+++ Records to use +++

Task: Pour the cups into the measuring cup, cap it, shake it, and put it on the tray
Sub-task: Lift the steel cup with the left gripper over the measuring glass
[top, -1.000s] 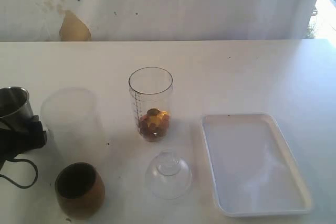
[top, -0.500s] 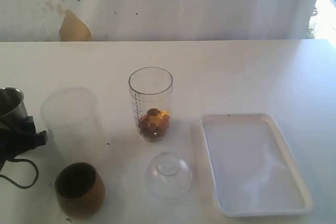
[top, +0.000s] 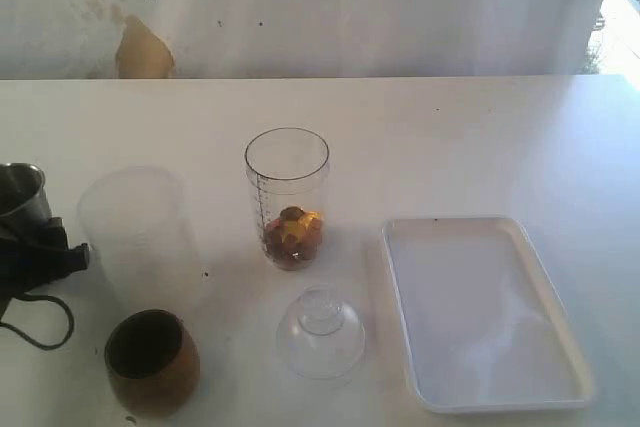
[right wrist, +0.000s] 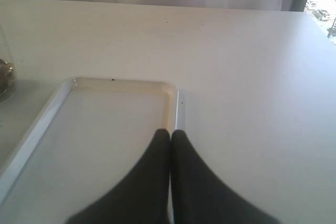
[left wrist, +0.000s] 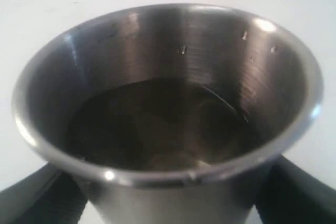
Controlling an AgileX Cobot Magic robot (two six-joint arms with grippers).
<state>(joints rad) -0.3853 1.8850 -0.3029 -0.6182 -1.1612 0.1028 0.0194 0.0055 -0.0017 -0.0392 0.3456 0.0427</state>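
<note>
The steel tumbler [top: 20,192] stands at the table's far left. My left gripper [top: 40,250] is shut on its lower body. In the left wrist view the tumbler [left wrist: 168,103] fills the frame between both black fingers [left wrist: 31,198], with what looks like dark liquid inside. The measuring cup [top: 287,192] stands upright in the middle, with brown and yellow bits at its bottom. The cap [top: 320,332] rests in front of it. The frosted cup [top: 135,232] and the wooden cup [top: 152,362] stand left of it. My right gripper [right wrist: 170,132] is shut and empty over the tray's rim [right wrist: 173,103].
The white tray [top: 480,317] lies empty at the right front. A black cable [top: 40,332] loops on the table beside the wooden cup. A wall runs along the table's far edge. The measuring cup's edge [right wrist: 4,77] shows in the right wrist view.
The left gripper has closed in on the steel tumbler, and the tumbler has shifted slightly to the left. The right gripper has not moved.
</note>
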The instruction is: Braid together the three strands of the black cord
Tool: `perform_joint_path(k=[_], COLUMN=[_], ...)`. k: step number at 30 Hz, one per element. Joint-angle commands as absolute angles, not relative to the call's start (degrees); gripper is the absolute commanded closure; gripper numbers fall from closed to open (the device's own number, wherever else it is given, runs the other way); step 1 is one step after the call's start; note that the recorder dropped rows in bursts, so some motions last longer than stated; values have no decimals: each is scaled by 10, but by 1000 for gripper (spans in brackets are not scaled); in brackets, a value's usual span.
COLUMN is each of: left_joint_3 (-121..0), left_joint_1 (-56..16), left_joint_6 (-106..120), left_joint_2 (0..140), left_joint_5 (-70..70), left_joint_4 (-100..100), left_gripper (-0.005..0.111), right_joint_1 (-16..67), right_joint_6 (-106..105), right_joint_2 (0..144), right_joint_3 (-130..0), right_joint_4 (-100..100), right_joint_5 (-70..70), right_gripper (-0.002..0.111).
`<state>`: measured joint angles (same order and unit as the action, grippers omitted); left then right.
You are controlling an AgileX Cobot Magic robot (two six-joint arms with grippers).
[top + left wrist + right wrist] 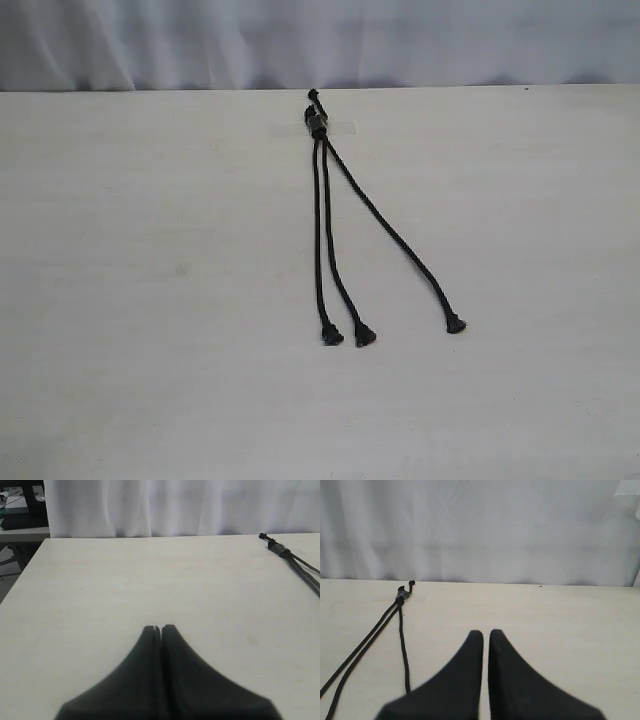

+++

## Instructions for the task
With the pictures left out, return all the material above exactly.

## Written reply
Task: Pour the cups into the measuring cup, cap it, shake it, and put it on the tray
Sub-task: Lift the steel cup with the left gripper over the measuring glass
[top, -1.000s] 
[top, -0.500s] 
[top, +0.000s] 
[right wrist, +0.000s] 
[left wrist, +0.000s] 
Controlling an AgileX Cobot Magic robot (two six-joint arms with grippers).
<state>(joints rad) -0.3853 1.8850 -0.3029 -0.6182 -1.1612 0.1028 0.0194 0.0055 -0.0017 -0.0392 0.3456 0.0427</state>
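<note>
The steel tumbler [top: 20,192] stands at the table's far left. My left gripper [top: 40,250] is shut on its lower body. In the left wrist view the tumbler [left wrist: 168,103] fills the frame between both black fingers [left wrist: 31,198], with what looks like dark liquid inside. The measuring cup [top: 287,192] stands upright in the middle, with brown and yellow bits at its bottom. The cap [top: 320,332] rests in front of it. The frosted cup [top: 135,232] and the wooden cup [top: 152,362] stand left of it. My right gripper [right wrist: 170,132] is shut and empty over the tray's rim [right wrist: 173,103].
The white tray [top: 480,317] lies empty at the right front. A black cable [top: 40,332] loops on the table beside the wooden cup. A wall runs along the table's far edge. The measuring cup's edge [right wrist: 4,77] shows in the right wrist view.
The left gripper has closed in on the steel tumbler, and the tumbler has shifted slightly to the left. The right gripper has not moved.
</note>
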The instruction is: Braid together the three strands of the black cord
Tool: `perform_joint_path(k=[_], COLUMN=[_], ...)`. k: step number at 30 Hz, one per element. Joint-angle commands as absolute angles, not relative to the call's start (degrees); gripper is the absolute commanded closure; gripper numbers fall from closed to open (the device's own number, wherever else it is given, runs the other way); step 1 is one step after the call's start; note that the recorder dropped rows in bursts, so some motions last longer than stated; values have no decimals: each is scaled by 10, but by 1000 for gripper (spans in brackets are not scaled); in brackets, a value's usual span.
COLUMN is each of: left_joint_3 (-121..0), left_joint_1 (-56..16), left_joint_6 (-106..120), left_joint_2 (0..140), left_joint_5 (-70..70), left_joint_4 (-100..100), left_gripper (-0.005..0.111), right_joint_1 (-16..67), right_joint_6 (-106..105), right_joint_2 (0..144), right_joint_3 (-130..0), right_joint_4 (-100..100), right_joint_5 (-70..70), right_gripper (-0.002..0.111).
`<state>`: measured joint angles (same order and unit as the action, grippers omitted); left then right.
You are controlling an AgileX Cobot Magic robot (two six-joint arms with grippers).
[top + left wrist + right wrist] 

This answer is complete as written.